The PDO backend requires you specifying the database you want to use:

$db = new PDO("sqlite:/path/to/db/client.sqlite");
$db->setAttribute(PDO::ATTR_ERRMODE, PDO::ERRMODE_EXCEPTION);
$tokenStorage = new PdoStorage($db);

In both cases you can use $tokenStorage in the constructor where before we put new SessionStorage() there directly. See the PHP PDO documentation on how to specify other databases.

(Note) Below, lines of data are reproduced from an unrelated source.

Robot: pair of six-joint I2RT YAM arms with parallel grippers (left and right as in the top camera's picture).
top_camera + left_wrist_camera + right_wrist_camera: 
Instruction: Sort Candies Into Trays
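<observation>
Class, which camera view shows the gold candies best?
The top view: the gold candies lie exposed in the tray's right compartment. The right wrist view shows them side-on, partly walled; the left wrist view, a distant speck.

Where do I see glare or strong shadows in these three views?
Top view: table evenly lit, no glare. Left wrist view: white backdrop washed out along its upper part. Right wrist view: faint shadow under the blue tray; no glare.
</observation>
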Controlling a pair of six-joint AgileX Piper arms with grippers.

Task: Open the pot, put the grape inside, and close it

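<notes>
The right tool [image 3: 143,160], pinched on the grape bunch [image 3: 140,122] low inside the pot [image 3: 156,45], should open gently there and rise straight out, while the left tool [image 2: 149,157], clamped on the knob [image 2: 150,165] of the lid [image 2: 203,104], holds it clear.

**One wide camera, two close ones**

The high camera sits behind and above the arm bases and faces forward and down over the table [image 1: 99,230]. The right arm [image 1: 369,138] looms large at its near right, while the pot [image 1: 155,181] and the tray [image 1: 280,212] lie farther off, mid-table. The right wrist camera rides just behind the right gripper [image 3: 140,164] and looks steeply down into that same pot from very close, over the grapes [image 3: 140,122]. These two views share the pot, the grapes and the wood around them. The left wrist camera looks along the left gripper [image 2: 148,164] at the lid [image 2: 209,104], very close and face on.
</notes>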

Please note that if you use SQLite, please note that the directory you write the file to needs to be writable to the web server as well!

Logging

In order to log all the requests the OAuth library makes to the token endpoint it is possible to use e.g. the Monolog adapter for this. Below is an example on how to do this. For production systems you may want to integrate with your own logging framework, set the appropriate log level, e.g. only log on errors.

So instead of just using

new Client()

You can use the following snippet:

use Monolog\Logger;
use Monolog\Handler\StreamHandler;

use Guzzle\Plugin\Log\LogPlugin;
use Guzzle\Log\MessageFormatter;
use Guzzle\Log\MonologLogAdapter;

/* create the log channel */
$log = new Logger('my-app');
$log->pushHandler(new StreamHandler(sprintf("%s/data/client.log", __DIR__), Logger::DEBUG));
$logPlugin = new LogPlugin(new MonologLogAdapter($log), MessageFormatter::DEBUG_FORMAT);

$httpClient = new Client();
$httpClient->addSubscriber($logPlugin);

Now you can feed the $httpClient to the Api and Callback classes and the requests and responses including their bodies will be logged.

API

The API documenation can be generated using Sami, Sami is part of the require-dev section in the Composer file.

$ php vendor/bin/sami.php update doc/php-oauth-client.php

This will output HTML in the build/ directory.

Tests

In order to run the tests you can use PHPUnit. You can run the tests like this:

$ php /path/to/phpunit.phar tests

from the directory. Make sure you first run php /path/to/composer.phar install before running the tests.